Describe the preparation of 500 mL of a 0.100 M propanoate buffer that has a pH of
4.90. Assume you have solid sodium propanoate (NaC3H5O2) and 0.250 M propanoic acid (HC3H5O2).
- hcbiochemLv 74 months ago
Using HPr and Pr- because it's late and I don't want to type the whole formulas.
HPr <--> H+ + Pr-
Use the Henderson-Hasselbalch equation to calculate the ratio of propanoate/propanoic acid in the desired buffer:
pH = pKa + log [Pr-]/[HPr]
4.90 = 4.87 + log [Pr-]/[HPr]
[Pr-]/[HPr] = 1.07
Rearranging this gives:
[Pr-] = 1.07 [HPr]
Now, in the final buffer, [HPr] + [Pr-] = 0.100 M.

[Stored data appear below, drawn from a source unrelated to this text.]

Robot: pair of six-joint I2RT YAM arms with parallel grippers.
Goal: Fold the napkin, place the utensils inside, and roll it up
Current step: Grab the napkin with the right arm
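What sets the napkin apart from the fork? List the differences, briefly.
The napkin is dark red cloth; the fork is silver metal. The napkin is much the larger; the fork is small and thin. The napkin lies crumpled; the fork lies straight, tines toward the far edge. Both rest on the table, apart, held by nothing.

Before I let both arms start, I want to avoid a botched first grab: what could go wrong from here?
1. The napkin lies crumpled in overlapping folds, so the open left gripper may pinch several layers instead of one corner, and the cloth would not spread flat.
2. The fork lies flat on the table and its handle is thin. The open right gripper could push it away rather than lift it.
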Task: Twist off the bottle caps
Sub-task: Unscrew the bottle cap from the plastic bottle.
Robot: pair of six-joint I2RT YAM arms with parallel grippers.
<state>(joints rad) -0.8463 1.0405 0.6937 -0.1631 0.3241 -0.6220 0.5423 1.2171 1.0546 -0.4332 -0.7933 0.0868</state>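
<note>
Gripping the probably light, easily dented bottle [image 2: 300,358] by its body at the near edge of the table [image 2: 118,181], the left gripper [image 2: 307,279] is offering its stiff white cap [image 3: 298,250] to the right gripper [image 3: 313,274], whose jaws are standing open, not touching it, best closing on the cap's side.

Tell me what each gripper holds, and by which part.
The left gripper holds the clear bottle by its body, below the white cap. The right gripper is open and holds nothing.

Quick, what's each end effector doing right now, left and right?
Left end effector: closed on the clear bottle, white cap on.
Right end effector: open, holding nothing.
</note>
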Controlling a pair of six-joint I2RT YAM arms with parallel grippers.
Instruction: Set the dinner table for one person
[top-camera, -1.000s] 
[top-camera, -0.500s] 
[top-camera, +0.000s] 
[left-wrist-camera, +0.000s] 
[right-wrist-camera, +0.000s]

Substituting into this equation gives:
[HPr] + 1.07[HPr] = 0.100
2.07[HPr] = 0.10
[HPr] = 0.0483 M
Then, [Pr-] = 0.100 - 0.0483 = 0.0517 M
Mass NaPr required = 0.500 L X 0.0517 mol/L X 96.07 g/mol = 2.48 g sodium propanoate
For the propanoic acid,
M1V1 = M2V2
0.250 M (V1) = 0.100 M (500 mL)
V1 = 200 mL
So, you will take 200. mL of the propanoic acid stock solution, add 2.48 g sodium propanoate to that, and bring the total volume up to 500 mL with water.